Your exactly right but so far this chuck does an good job for me. Knock sizes vary big time so if I detect any wobble I lay a stick across the arrow and rotate the chuck by hand to find the "high spot" and press down, that usually does the trick to get the arrow re-centered.


----------



## Ol'Hippie (Mar 3, 2016)

I think you mean the "Chuck"? here is the link to where I bought it. http://www.ebay.com/itm/Arrow-Crester-Chuck-Aluminum-Chuck-for-Cresting-Jig-5-16-Archery-Crester-Chuck/201533219886?_trksid=p2047675.c100005.m1851&_trkparms=aid%3D222007%26algo%3DSIC.MBE%26ao%3D1%26asc%3D35851%26meid%3D62f5b347604845e587b844aa297a0f5a%26pid%3D100005%26rk%3D2%26rkt%3D4%26sd%3D191806521479


----------



## Ol'Hippie (Mar 3, 2016)

Mineisbigger27 said:


> I'll bite....where did you buy the bushing? My cresting machine uses a fan motor and I drilled into a nock and epoxied it to motor shaft wobbles like a drunk.

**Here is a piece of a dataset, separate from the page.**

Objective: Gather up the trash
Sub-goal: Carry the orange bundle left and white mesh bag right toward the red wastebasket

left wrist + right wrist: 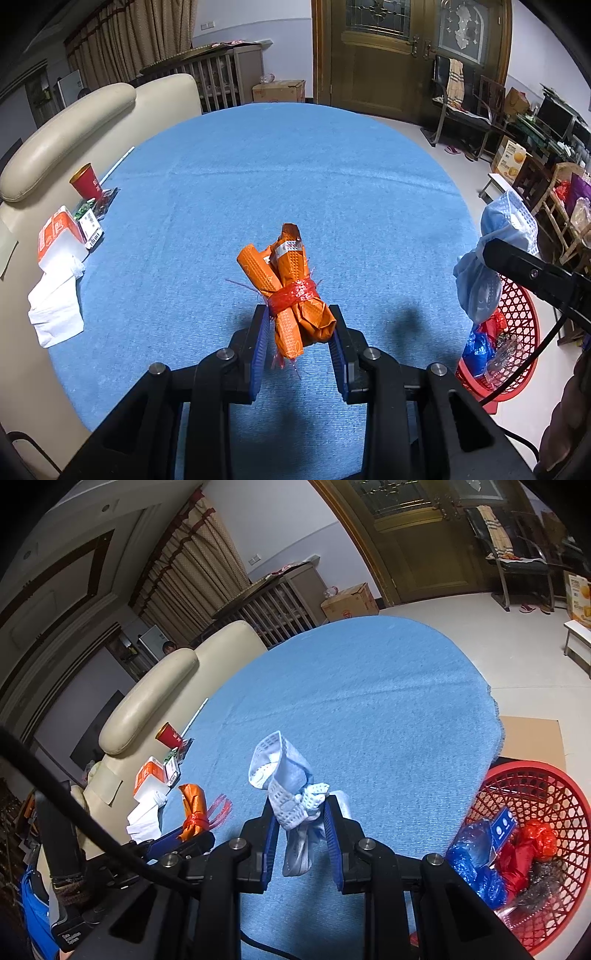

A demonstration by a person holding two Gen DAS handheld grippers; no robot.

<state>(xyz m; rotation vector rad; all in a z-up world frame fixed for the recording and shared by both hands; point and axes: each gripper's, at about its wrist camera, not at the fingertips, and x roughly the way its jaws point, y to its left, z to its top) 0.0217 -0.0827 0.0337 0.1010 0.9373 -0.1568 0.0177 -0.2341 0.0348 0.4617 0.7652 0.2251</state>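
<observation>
My left gripper [300, 325] is shut on an orange wrapper bundle [291, 284] tied with red plastic, held above the blue tablecloth [295, 177]. It also shows in the right wrist view [194, 810]. My right gripper [298, 812] is shut on a crumpled white and light-blue wrapper [288, 786], also in the left wrist view [495, 251], held over the cloth. A red mesh basket [554, 786] sits low at the right of the table and holds blue and red plastic trash [480, 867]. In the left wrist view the basket [517, 317] lies below the white wrapper.
At the table's left edge stand a red paper cup [85, 181], an orange and white carton [59, 236], white tissue [55, 306], a small packet [92, 225] and a white straw [118, 164]. A cream sofa [74, 122] borders the table on the left. Cardboard [532, 738] lies on the floor.
</observation>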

The bad wobble was the issue with the old machine I had too, getting everything EXACTLY centered was nearly impossible. Dad had rigged up a bearing and somehow welded or braised a knock holder sort of a V cut into a piece of steel and then stretched a piece of tubing over it, the knock would sometimes center itself into the V but over the years stuff got sloppy. Seems to me the simpler it is the better. I have heard of guys using dimmer switches for the variable speed aspect of it and even a guy who used a sewing machine motor. Try to find a motor with a 5/16" shaft the chuck I got on ebay is designed to fit a shaft that size, I think he does have another one for a 1/4" shaft.


----------



## Ol'Hippie (Mar 3, 2016)

Nice work !! It is fun isn't it?


----------



## dan in mi (Dec 17, 2009)

Variable speed is really a waste of time. You don't need it and most people set it and forget it.

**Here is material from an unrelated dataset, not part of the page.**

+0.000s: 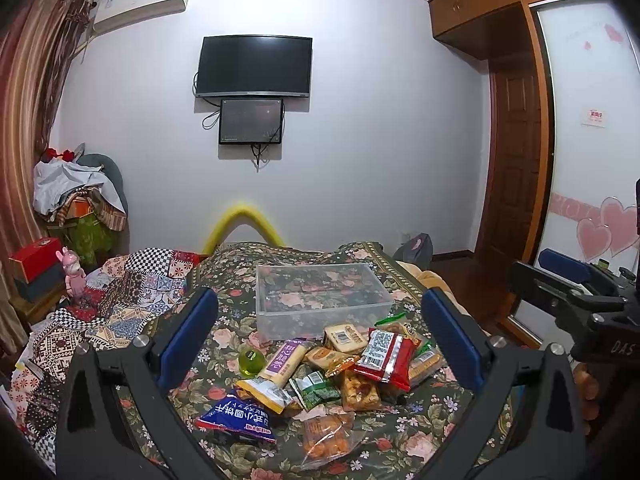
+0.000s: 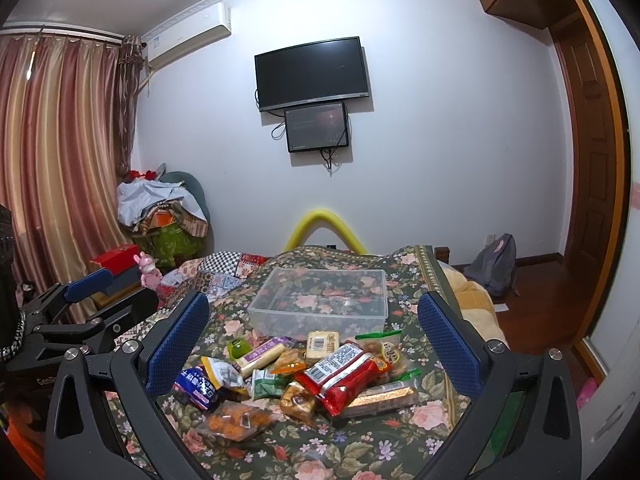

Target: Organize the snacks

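Note:
A pile of snack packets lies on a floral bedspread (image 1: 240, 320): a red packet (image 1: 386, 358) (image 2: 340, 372), a blue bag (image 1: 240, 416) (image 2: 198, 386), a purple-labelled bar (image 1: 286, 362) (image 2: 262, 354), a clear bag of orange snacks (image 1: 326, 434) (image 2: 236, 420) and a green jelly cup (image 1: 252, 359) (image 2: 240, 347). Behind the pile stands an empty clear plastic box (image 1: 320, 300) (image 2: 320, 300). My left gripper (image 1: 320, 336) is open and empty, above the pile. My right gripper (image 2: 314, 340) is open and empty too, and shows at the right edge of the left wrist view (image 1: 568, 280).
A patchwork quilt (image 1: 120, 300) covers the bed's left side. A pink toy (image 1: 74, 276) and stacked boxes (image 1: 36, 264) sit at the left by the curtain. A yellow foam tube (image 1: 244, 220) arches behind the bed. A backpack (image 2: 494, 264) leans on the far wall.

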The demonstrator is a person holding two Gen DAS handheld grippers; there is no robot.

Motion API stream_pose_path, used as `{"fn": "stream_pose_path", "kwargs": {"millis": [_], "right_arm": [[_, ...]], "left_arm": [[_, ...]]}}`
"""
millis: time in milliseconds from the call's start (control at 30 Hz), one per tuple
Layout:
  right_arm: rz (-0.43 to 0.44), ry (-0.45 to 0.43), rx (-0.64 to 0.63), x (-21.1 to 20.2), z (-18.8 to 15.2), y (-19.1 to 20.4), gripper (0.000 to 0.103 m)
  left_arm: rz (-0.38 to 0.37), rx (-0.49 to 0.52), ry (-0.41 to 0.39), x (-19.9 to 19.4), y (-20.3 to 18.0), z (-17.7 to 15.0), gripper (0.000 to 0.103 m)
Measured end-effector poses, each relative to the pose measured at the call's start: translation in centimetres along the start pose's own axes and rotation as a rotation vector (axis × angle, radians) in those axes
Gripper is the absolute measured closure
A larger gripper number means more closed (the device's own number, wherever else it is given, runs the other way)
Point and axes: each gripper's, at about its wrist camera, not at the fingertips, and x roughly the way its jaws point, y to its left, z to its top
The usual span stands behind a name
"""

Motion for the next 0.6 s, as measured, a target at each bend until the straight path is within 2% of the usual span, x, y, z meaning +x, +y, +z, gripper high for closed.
{"fn": "stream_pose_path", "kwargs": {"millis": [500, 600], "right_arm": [[0.001, 0.024, 0.011, 1.0, -0.5, -0.5, 0.000], [-0.004, 0.043, 0.010, 1.6, -1.0, -1.1, 0.000]], "left_arm": [[-0.010, 0.027, -0.014, 0.3, -0.4, -0.4, 0.000], [-0.020, 0.016, 0.012, 1.1, 0.3, -0.8, 0.006]]}}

You can get Testors at most hobby shops. If you have a Michaels nearby then you can get the paint AND a good brush there. You want a "liner" or "script" brush. They are about 1/8" in diameter and about 1" long. Don't get fooled by some tiny brush that looks "perfect." They don't hold enough paint.

Info on cresting and making good lines can be found here. 

http://www.truenortharrows.com/

https://www.youtube.com/watch?v=5zOn2k6Gh5M

spinritecresters.com/video.htm


----------



## Ol'Hippie (Mar 3, 2016)

dan in mi said:


> Variable speed is really a waste of time. You don't need it and most people set it and forget it.
> 
> You can get Testors at most hobby shops. If you have a Michaels nearby then you can get the paint AND a good brush there. You want a "liner" or "script" brush. They are about 1/8" in diameter and about 1" long. Don't get fooled by some tiny brush that looks "perfect." They don't hold enough paint.
> 
> ...


I am happy you do not need or want variable speed, I like it. I crest all kinds of sizes ages and types of arrows and I prefer to adjust the rotation speed to my liking. I have used Testors for many years and now am discovering lots of different brands to choose from. I find it funny I still have jars of Testors 1/4 oz that I paid .35 cents for and now pay $1.99 1060's V Now. 
As far as the type of crester your using I am sure they are F A R S U P E R I O R to the one I built, but they you go I get pleasure building my own stuff and it works for me. I have plenty of excellent quality brushes, when I choose to do a hairline I do a hairline.


----------



## dan in mi (Dec 17, 2009)

Not knocking your machine or work. I have built cresters for many years. Early on I made a bunch that were variable speed and not one of the people I made them for preferred it. Every one said they played with it at first and then set it and left it alone. You really only need enough speed to pull the paint off the brush.


----------